Common Mistakes in Scaling Agentic Automation
Despite its promise, organizations often encounter challenges when scaling Agentic automation. The most frequent mistakes include:
- Lack of a clear “why”: Some enterprises adopt Agentic AI to follow a trend rather than to solve a defined business problem. Without clarity on objectives, implementations risk having a low impact and leading to disappointment.
- Treating automation and AI as separate tracks: Many organizations fail to see them as parts of the same continuum. Viewing them together enables phased maturity, where Agentic AI builds on existing automation.
- Overextending the scope: Even when enterprises have a valid reason to adopt Agentic AI, they sometimes attempt to apply it to every workflow. Not all processes justify the cost or complexity of Agentic automation. Prioritizing the right use cases is essential to protect ROI.

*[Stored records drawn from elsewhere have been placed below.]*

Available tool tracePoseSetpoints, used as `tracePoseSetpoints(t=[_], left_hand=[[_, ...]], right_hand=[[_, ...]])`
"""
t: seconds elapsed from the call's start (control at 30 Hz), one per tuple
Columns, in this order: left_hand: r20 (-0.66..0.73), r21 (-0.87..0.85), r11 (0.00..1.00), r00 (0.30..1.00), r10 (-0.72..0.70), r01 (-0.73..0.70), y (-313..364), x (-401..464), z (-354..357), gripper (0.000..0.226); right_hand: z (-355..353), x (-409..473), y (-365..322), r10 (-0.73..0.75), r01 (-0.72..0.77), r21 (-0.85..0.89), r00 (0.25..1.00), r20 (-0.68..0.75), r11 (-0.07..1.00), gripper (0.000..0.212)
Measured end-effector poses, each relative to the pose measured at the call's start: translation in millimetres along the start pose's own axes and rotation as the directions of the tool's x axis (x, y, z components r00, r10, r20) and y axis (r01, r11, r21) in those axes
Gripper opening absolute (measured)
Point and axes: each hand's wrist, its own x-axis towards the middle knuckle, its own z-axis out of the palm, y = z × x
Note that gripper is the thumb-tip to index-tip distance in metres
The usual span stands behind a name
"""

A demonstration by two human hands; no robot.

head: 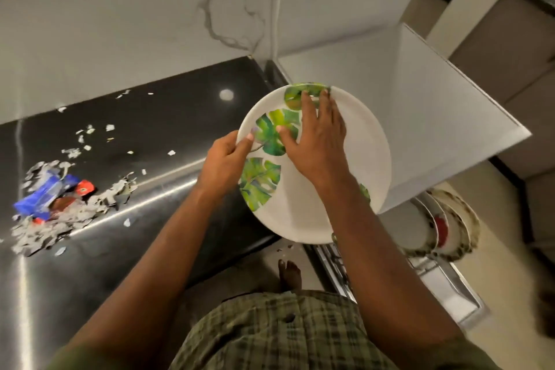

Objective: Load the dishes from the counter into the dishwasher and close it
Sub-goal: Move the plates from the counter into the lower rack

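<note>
Left hand [223, 161] grips plate [357, 141] by its left rim; right hand [318, 135] lies flat on its face, fingers spread. Plate is over counter [150, 129] edge, rack [435, 234] with plates below right.

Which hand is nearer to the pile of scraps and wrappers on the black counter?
Left. The left hand grips the leaf plate's rim on the side facing the scrap pile. The right hand lies spread on the plate's face, farther from the pile.
</note>
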Motion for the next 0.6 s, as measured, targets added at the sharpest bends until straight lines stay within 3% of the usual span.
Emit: tracePoseSetpoints(t=[0.23, 0.47, 0.6], left_hand=[[0.324, 0.216, 0.947, 0.932, 0.161, -0.239, 15.8, -8.0, 83.0, 0.031], [0.604, 0.269, 0.863, 0.773, 0.193, -0.426, 20.1, -27.5, 181.8, 0.031], [0.71, 0.261, 0.818, 0.676, 0.198, -0.513, 23.4, -40.6, 236.2, 0.026]], right_hand=[[-55.8, -52.7, 77.1, 0.165, -0.177, -0.104, 0.979, -0.119, 0.979, 0.071], [-109.3, -114.6, 157.5, 0.402, -0.412, -0.04, 0.903, -0.152, 0.91, 0.036], [-130.2, -137.9, 204.3, 0.451, -0.456, -0.032, 0.887, -0.095, 0.89, 0.028]])
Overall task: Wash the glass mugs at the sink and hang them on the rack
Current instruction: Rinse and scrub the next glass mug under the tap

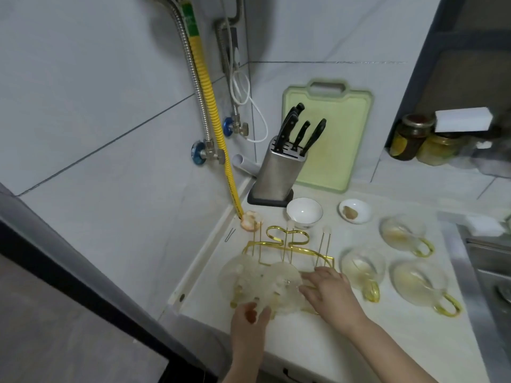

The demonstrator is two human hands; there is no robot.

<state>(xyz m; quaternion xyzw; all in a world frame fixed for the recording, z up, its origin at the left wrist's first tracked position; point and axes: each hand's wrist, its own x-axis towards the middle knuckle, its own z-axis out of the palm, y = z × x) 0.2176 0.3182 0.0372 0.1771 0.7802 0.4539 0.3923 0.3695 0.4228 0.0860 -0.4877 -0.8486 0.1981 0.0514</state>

- Skipping process assessment: Without evaluating current workflows and identifying where Agentic AI adds the most value, enterprises risk misalignment. Some processes are better suited to traditional automation, while others benefit more from Agentic approaches. Equally important is embedding governance and responsible AI practices from the outset. Ignoring security, compliance, or oversight risks undermines trust and slows adoption.
How to Scale with Intent
Identifying the right use cases is key – shortlist three to five high-value processes where delays come from decisions and exceptions. Then define outcomes before the build begins. Implement in phases: use existing automation for system actions, add AI for perception tasks such as document understanding and classification, and apply agentic orchestration where context must be interpreted and actions proposed. Maintain oversight at policy and exception checkpoints, with documented approval paths and ownership, and run a limited pilot to validate improvements and compliance.
After early wins, move from individual deployments to a reusable and governed capability. Provide shared connectors to core systems, an orchestration layer for agents, model and data governance, monitoring and audit trails, and access controls aligned to risk. Establish a regular operating rhythm for change management, training, and performance reviews so teams can adapt it with minimal configuration. Scale to adjacent workflows that can reuse the same components and guardrails, and fund expansion only on verified results to maintain momentum and trust.
The Future of Enterprise Automation
Agentic AI is not simply another layer of automation, nor is it entirely automation in itself. Alhough it is becoming the operating model for enterprises, automation and AI must converge to create systems that decide, act, and improve. Success will also depend on embedding governance, security, and ethical oversight, ensuring that scale is achieved with trust and accountability.
Organizations that treat Agentic AI as a strategic lever for resilience and agility will outpace those that adopt it as a passing trend. The choice is clear: enterprises that scale with discipline, clarity, and measurable outcomes will define how work gets done in the years ahead. Process is still king.